▶ **About this exercise**
Below are the records; tally the lines in them that include the word "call" and reply with the number alone.

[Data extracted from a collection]
######

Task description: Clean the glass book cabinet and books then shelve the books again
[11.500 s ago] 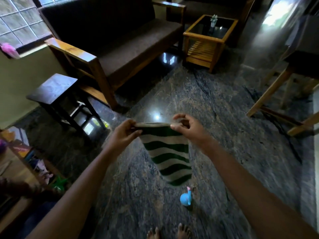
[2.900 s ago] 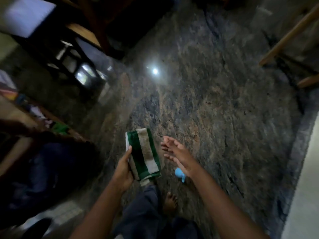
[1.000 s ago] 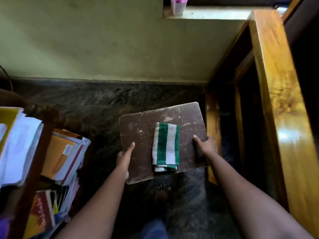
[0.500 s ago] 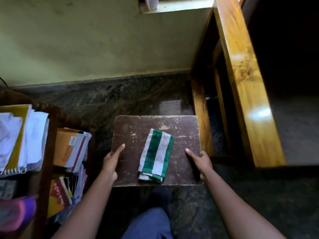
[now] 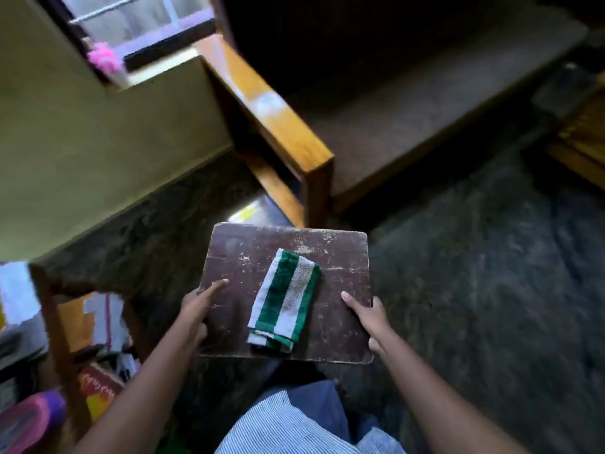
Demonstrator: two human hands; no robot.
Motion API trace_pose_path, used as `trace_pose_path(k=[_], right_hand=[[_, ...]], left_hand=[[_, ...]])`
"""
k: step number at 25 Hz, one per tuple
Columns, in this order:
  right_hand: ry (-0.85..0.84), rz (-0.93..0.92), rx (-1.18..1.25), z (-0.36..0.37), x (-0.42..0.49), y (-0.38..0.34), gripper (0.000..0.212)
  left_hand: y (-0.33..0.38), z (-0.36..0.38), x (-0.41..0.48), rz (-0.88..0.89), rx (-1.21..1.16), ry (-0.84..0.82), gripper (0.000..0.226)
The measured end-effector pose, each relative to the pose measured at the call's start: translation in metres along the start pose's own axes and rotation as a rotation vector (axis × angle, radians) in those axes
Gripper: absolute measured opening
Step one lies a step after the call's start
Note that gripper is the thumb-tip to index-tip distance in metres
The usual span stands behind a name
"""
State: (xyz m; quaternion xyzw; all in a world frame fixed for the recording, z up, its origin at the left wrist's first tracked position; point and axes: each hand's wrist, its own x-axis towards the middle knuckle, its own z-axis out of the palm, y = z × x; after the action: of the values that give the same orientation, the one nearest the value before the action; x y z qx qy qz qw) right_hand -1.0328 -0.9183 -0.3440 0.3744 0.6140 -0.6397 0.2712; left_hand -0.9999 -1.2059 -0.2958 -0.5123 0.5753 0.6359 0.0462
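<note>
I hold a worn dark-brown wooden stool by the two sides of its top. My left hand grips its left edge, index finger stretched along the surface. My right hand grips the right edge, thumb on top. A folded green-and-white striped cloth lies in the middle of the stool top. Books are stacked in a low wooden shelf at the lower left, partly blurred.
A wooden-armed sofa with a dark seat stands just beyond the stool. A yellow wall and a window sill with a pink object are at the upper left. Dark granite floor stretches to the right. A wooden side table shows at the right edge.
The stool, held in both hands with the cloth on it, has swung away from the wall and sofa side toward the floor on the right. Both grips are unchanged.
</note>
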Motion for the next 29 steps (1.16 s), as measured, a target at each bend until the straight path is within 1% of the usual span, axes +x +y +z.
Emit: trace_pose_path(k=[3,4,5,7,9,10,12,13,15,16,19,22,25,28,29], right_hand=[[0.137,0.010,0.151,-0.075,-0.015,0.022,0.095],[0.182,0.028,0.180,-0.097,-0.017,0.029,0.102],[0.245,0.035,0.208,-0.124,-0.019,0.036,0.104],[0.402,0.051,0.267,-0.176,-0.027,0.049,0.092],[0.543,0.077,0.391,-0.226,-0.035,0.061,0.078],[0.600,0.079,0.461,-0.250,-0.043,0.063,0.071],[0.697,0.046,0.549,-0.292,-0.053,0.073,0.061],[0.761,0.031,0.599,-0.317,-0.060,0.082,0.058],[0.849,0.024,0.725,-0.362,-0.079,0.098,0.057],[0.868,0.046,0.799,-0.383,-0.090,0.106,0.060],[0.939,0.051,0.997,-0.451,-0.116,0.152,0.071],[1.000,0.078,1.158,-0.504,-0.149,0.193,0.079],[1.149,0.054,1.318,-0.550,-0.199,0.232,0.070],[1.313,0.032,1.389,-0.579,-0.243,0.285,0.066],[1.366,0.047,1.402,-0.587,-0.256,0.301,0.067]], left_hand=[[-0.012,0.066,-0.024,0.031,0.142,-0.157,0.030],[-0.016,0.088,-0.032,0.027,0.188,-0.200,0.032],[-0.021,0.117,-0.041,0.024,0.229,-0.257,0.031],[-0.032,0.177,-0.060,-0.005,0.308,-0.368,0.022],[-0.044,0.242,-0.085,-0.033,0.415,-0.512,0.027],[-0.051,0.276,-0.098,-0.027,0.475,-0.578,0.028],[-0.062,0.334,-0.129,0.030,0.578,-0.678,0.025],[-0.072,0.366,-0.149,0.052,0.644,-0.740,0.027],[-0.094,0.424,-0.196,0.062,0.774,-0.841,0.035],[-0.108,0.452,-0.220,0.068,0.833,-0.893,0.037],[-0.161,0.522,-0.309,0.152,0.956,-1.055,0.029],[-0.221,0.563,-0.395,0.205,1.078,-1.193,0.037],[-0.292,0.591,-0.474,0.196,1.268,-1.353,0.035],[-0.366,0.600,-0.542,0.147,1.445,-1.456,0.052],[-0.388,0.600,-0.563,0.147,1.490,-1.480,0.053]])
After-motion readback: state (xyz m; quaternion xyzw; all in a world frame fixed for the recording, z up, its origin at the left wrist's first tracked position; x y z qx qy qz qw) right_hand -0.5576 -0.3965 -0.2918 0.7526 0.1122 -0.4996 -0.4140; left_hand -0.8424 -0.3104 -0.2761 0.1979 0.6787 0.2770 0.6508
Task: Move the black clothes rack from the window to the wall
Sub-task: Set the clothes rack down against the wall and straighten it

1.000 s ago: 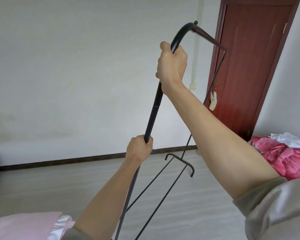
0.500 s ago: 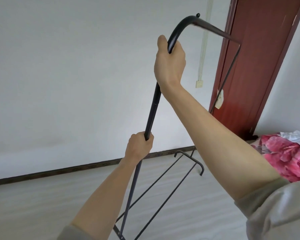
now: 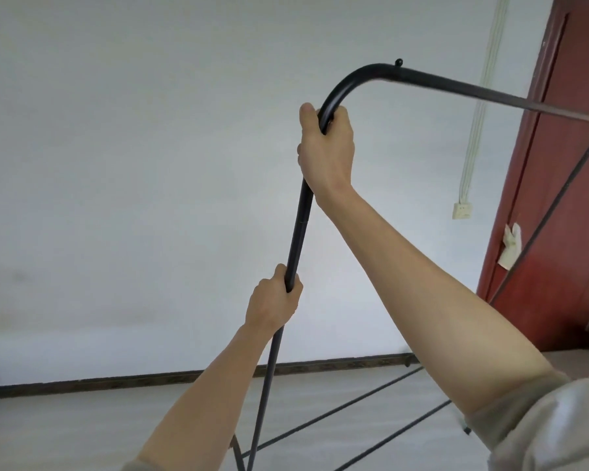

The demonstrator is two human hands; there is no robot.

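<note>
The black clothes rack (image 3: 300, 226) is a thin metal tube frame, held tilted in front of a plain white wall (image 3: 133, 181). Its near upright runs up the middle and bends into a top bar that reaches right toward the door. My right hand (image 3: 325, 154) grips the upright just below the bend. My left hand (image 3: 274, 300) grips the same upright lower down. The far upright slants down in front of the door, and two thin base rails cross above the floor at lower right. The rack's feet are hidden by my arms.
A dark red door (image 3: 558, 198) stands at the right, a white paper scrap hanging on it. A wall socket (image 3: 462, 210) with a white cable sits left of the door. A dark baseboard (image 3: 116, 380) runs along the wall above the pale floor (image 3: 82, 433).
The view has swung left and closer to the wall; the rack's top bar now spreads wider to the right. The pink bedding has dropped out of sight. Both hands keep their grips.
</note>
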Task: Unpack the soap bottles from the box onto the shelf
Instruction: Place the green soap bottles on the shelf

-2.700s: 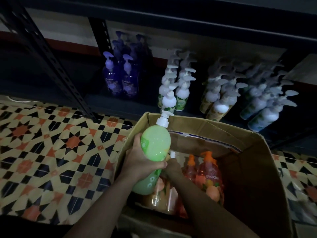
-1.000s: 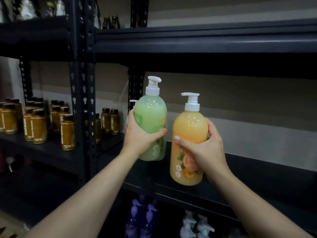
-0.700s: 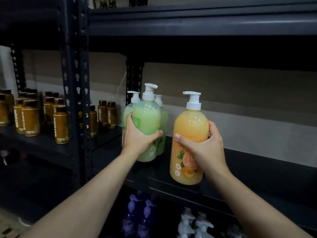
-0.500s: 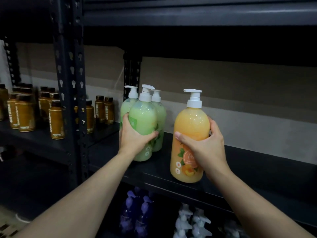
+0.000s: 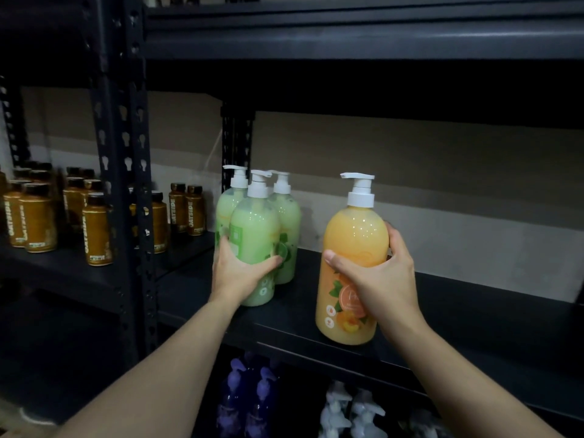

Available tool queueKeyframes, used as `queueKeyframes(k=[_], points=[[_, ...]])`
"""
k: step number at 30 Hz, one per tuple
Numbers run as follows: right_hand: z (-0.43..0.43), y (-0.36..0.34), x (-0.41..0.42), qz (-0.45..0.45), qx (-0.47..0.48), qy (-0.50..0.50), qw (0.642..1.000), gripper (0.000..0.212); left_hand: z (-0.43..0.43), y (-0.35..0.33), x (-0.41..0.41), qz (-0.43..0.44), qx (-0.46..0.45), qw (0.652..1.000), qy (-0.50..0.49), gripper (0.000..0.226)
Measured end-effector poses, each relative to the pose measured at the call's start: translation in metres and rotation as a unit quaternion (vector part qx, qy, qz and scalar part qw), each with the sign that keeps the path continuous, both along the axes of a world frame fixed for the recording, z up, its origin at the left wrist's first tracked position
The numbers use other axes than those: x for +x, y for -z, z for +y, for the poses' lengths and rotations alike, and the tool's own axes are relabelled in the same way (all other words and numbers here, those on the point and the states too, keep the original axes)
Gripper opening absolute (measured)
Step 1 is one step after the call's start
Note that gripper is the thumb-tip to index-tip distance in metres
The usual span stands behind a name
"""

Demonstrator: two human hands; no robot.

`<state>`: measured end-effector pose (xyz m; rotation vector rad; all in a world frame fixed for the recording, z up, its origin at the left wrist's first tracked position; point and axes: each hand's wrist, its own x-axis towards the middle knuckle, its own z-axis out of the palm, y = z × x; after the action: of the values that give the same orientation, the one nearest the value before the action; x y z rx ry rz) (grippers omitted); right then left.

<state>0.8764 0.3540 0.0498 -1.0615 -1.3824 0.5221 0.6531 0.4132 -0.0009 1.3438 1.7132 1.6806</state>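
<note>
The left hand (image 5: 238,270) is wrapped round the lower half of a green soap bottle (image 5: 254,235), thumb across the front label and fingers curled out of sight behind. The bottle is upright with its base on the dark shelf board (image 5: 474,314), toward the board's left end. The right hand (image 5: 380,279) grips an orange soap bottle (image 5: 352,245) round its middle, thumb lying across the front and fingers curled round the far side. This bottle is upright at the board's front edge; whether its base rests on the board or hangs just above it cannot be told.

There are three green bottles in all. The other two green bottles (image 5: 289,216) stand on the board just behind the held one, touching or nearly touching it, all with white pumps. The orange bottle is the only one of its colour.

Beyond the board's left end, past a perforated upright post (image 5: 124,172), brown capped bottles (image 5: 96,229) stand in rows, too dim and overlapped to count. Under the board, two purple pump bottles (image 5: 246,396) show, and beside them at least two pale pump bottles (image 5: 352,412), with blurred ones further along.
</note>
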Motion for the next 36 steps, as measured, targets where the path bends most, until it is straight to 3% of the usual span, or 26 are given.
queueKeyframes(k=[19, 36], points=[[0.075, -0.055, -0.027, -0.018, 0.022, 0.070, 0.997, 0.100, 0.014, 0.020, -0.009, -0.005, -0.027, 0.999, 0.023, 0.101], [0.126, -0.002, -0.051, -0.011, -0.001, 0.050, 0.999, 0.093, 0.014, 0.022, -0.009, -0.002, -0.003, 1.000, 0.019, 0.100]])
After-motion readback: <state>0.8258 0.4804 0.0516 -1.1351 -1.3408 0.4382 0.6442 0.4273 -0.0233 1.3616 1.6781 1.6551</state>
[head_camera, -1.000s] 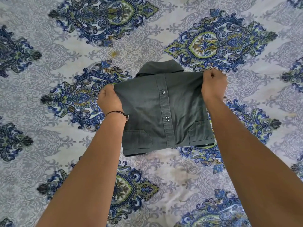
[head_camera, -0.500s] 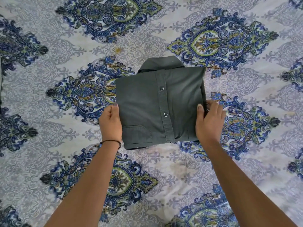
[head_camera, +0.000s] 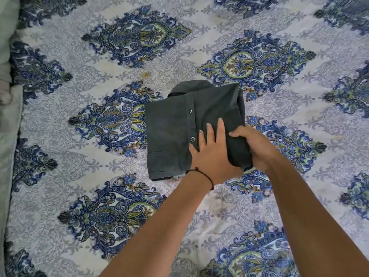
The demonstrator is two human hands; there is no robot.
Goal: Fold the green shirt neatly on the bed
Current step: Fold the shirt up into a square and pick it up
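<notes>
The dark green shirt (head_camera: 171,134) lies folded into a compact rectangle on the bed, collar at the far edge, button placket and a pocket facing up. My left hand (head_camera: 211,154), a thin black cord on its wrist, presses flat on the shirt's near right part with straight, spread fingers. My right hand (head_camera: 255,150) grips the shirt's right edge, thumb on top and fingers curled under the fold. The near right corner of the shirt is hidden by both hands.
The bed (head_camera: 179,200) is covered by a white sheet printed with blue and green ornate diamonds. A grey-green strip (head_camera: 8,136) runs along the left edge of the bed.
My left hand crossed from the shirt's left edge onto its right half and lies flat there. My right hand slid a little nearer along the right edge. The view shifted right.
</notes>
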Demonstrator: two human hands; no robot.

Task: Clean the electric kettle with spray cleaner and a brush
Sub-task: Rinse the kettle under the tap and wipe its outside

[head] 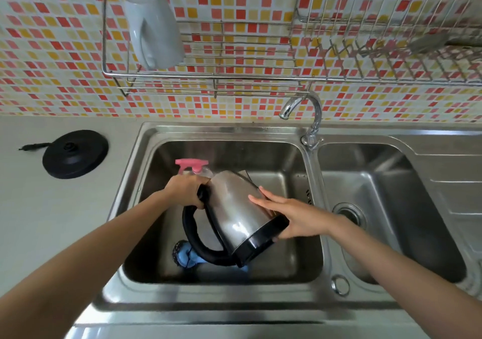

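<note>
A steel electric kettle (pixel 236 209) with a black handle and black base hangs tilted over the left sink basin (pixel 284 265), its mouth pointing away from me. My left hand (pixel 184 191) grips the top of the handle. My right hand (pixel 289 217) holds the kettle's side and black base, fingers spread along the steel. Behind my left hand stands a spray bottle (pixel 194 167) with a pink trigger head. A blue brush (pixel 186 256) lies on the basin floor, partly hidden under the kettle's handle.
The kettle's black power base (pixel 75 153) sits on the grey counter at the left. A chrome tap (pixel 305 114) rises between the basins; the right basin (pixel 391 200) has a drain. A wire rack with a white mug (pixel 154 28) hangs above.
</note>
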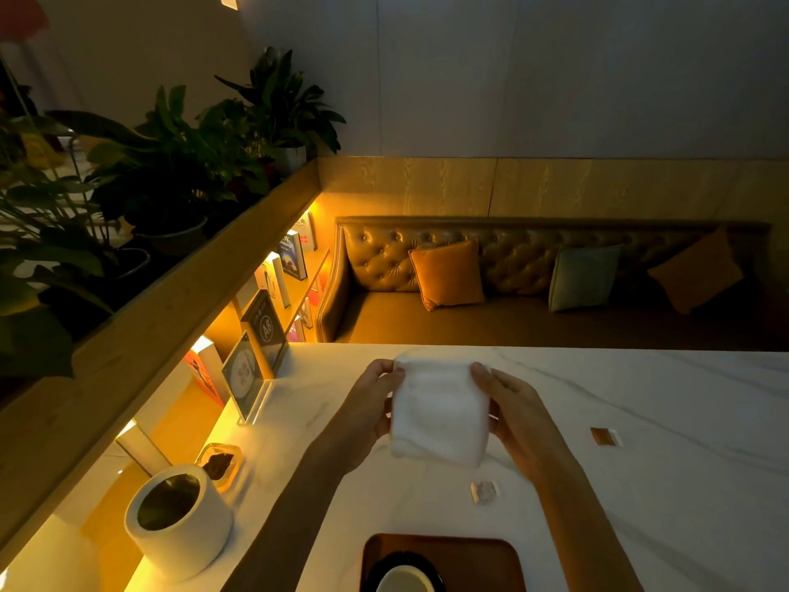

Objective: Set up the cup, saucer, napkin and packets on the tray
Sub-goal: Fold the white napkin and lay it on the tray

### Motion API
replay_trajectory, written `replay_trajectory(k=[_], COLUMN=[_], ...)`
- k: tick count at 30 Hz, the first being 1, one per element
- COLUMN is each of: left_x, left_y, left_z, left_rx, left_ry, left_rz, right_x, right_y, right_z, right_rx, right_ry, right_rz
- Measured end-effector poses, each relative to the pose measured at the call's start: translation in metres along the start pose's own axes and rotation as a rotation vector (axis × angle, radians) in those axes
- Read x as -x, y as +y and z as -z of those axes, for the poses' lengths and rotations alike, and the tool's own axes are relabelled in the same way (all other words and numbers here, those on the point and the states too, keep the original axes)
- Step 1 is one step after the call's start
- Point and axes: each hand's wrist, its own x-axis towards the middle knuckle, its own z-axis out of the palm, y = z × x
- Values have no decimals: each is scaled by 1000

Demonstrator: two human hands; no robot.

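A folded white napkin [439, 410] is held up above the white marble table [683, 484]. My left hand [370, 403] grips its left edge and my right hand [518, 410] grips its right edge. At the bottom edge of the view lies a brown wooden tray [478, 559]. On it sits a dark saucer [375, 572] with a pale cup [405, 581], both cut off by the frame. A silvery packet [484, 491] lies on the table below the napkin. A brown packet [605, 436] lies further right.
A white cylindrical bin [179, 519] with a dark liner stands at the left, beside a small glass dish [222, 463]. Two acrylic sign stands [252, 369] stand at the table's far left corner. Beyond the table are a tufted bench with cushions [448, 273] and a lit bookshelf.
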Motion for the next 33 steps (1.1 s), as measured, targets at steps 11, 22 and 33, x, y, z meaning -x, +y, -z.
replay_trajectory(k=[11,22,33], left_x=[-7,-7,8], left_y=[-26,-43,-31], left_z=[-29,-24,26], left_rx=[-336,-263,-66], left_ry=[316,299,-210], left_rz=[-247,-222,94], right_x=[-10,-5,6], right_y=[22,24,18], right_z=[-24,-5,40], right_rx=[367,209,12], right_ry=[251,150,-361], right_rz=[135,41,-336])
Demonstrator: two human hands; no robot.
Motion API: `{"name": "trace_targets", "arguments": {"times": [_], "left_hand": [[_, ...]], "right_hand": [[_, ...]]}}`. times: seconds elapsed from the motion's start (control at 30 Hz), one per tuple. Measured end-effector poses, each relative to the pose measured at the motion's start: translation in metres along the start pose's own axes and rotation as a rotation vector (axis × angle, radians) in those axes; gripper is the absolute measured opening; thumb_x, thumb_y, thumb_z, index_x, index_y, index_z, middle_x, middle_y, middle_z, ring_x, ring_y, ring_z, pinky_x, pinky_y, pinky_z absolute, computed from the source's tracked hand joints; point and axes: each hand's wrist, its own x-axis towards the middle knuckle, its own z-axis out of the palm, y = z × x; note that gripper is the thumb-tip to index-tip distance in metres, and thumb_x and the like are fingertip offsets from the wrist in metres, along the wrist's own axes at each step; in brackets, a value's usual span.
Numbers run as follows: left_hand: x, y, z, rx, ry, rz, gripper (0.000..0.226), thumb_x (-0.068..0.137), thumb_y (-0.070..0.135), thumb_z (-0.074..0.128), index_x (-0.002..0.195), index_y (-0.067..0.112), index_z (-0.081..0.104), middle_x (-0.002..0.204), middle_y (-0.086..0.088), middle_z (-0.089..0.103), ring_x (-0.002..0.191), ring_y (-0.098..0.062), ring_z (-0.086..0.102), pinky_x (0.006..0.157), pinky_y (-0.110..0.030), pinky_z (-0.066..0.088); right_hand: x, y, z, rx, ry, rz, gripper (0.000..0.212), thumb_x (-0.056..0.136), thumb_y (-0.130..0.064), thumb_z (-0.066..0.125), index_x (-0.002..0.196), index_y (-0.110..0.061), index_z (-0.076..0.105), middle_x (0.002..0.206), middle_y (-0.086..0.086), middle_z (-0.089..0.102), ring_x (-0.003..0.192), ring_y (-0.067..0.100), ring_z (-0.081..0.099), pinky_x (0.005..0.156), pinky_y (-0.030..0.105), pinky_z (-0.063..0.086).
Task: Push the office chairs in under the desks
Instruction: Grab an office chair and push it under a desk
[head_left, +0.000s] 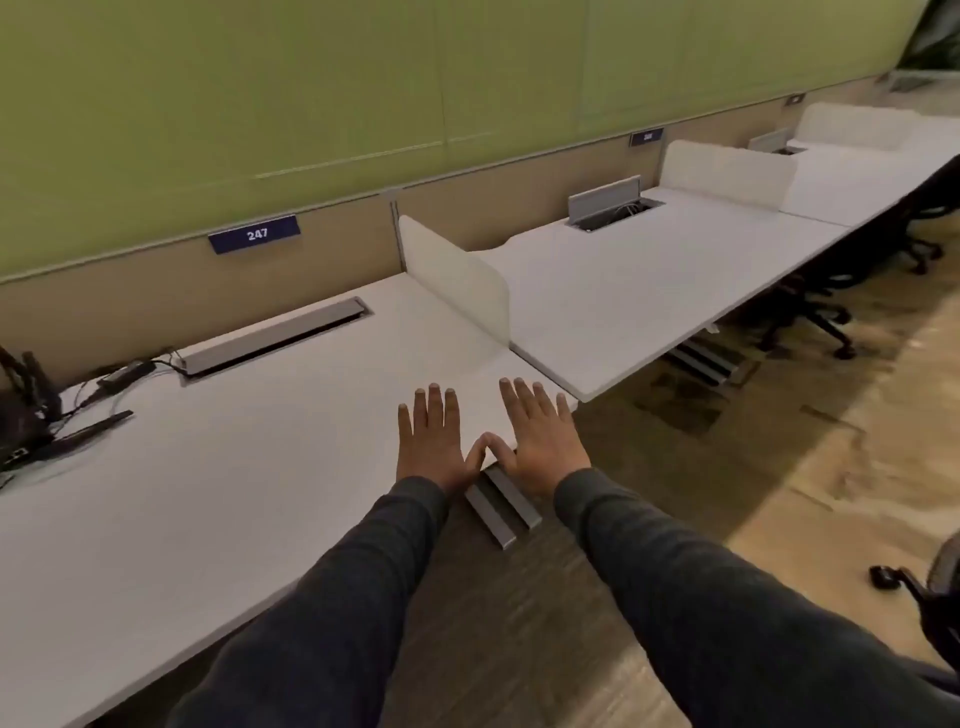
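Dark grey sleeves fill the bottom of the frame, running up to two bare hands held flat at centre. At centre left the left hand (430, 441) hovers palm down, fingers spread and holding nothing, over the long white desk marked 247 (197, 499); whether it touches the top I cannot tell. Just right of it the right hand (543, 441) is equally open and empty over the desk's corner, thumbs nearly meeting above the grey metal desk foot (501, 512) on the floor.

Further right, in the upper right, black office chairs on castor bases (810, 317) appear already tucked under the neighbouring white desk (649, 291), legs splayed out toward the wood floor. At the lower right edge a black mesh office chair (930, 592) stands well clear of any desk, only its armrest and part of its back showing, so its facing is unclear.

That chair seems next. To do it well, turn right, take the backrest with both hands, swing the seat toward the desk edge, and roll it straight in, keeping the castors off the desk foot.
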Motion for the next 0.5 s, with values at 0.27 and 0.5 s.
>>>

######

▶ **Output for this exercise**
6